Merrill McCord's book includes many comments from people who knew and worked with Randall, and a common thread was that he was a prankster, a playboy, a hard drinker, a ladies man.
He was romantically linked to onetime silent star Louise Brooks as well as Glenda Farrell, Carole Lombard, others.
He was married twice: very briefly to cowboy film heroine Louise Stanley and then to Barbara Bennett, the sister of film stars Constance and Joan Bennett. Louise Stanley played the female lead in five of Jack's films and had been married to leading man Dennis O'Keefe. Barbara Bennett was the wife of singer Morton Downey, Sr.
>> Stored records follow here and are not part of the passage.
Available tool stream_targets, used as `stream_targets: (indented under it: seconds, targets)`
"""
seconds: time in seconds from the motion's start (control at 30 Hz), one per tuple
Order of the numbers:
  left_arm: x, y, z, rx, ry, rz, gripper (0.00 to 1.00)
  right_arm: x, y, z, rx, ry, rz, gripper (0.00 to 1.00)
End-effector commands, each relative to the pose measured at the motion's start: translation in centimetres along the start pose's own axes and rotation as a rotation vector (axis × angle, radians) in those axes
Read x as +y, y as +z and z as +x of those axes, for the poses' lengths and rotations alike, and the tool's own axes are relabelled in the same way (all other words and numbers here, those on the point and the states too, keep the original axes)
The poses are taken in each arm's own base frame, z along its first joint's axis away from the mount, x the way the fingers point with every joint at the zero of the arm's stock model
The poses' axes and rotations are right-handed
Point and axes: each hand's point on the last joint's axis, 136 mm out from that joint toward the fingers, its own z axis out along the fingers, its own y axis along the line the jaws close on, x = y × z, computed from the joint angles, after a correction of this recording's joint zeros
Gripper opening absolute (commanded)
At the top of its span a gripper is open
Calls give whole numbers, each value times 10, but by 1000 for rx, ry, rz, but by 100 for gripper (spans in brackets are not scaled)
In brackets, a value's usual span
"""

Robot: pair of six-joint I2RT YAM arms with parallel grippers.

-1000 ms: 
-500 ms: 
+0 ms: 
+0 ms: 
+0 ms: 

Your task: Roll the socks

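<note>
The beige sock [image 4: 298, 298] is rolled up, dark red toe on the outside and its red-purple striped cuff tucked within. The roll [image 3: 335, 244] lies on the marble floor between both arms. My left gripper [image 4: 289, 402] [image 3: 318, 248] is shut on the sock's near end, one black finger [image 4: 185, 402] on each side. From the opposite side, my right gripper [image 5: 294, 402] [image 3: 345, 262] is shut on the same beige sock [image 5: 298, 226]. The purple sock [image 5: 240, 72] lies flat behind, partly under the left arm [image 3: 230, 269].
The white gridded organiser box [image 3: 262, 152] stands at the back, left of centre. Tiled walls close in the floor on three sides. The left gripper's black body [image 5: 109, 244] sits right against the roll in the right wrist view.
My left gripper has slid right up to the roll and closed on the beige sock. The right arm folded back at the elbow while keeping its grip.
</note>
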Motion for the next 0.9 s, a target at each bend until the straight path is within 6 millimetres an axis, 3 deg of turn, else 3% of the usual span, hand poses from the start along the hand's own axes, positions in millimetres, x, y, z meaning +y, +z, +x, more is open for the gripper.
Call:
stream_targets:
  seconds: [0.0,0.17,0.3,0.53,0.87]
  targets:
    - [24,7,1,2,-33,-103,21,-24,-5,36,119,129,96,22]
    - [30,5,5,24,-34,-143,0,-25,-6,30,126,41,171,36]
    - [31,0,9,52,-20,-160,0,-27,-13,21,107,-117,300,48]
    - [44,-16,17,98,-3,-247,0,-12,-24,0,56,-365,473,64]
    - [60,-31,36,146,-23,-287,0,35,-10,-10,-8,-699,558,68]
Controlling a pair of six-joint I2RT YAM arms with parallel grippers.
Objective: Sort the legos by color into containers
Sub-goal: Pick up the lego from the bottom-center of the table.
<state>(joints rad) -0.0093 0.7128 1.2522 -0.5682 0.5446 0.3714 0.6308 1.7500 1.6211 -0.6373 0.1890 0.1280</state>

Merrill has many pages devoted to Barbara's divorce from Downey, as well as the animosity (battles) between her former husband and Randall.
Jack Randall did not serve in the military during World War II. Circa 1943, he and Barbara had exited Hollywood and were in New York working on the stage. Later, Jack got involved with the USO and did some tours and shows.
Many sources note that Randall passed away of a heart attack or head injury while filming THE ROYAL MOUNTED RIDES AGAIN serial in 1945 at Iverson's Ranch in Chatsworth, California. Western/serial fan Bob Siler, who has a copy of Randall's death certificate, communicated to me that: "according to Jack Randall's death certificate, he was thrown from his horse and hit a tree ...". Merrill's book includes many details on Randall's death, including various accounts of what happened (the horse spooked when a paper blew in front of the animal; or Randall lost control of the horse while trying to catch his hat which had blown off during the ride). What is known is that Randall had been hired to play the main heavy and he hadn't done any extensive horseback riding for about five years. He died as a result of a injury suffered in a horse riding mishap during the filming of a running insert. His ride was filmed three times, and the accident occurred on that third try. Merrill also confirms that the accident occurred at Ray Corrigan's ranch, not Iversons. Lastly, the coroners report noted the cause of death was a severe chest injury with broken ribs and punctured lung (and no mention of a heart attack or blow to the head).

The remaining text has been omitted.